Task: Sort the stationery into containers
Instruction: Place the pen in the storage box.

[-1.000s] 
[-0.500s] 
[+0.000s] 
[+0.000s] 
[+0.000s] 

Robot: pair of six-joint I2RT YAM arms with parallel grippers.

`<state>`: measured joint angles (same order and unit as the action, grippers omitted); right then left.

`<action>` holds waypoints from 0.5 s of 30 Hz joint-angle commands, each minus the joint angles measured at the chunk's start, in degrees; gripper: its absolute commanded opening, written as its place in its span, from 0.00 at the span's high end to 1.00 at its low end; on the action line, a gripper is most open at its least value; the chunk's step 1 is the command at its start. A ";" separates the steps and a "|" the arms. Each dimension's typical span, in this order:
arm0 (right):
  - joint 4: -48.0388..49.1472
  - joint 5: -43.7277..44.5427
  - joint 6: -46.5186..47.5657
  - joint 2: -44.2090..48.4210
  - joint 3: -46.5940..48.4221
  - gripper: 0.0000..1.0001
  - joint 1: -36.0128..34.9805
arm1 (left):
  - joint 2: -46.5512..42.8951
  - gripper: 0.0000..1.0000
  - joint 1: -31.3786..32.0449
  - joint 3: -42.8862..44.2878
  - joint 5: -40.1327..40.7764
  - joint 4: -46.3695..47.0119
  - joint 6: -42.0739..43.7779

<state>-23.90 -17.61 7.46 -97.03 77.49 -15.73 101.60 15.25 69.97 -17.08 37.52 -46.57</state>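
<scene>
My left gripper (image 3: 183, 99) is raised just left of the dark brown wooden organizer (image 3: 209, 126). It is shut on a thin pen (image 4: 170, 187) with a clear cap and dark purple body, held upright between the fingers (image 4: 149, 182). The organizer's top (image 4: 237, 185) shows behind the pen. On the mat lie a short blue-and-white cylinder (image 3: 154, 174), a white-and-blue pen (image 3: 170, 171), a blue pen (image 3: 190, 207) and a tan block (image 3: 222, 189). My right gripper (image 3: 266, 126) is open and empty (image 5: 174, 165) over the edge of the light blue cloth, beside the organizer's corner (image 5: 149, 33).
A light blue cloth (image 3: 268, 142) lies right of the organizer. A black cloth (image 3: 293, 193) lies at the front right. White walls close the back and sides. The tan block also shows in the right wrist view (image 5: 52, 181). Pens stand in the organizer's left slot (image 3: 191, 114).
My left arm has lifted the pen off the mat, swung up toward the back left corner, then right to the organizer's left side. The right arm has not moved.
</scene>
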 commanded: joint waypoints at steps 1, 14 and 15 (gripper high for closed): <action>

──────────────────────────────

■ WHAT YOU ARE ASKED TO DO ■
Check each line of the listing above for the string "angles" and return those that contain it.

■ OUTPUT ■
`<state>`: measured joint angles (same order and unit as the action, grippers omitted); right then left.
`<action>` holds waypoints from 0.5 s of 30 Hz joint-angle commands, each minus the joint angles measured at the chunk's start, in degrees; gripper: its absolute commanded opening, written as its place in its span, from 0.00 at the span's high end to 1.00 at its low end; on the action line, a gripper is most open at its least value; the chunk's step 1 is the command at its start. A ";" separates the steps and a "|" the arms. Each dimension's typical span, in this order:

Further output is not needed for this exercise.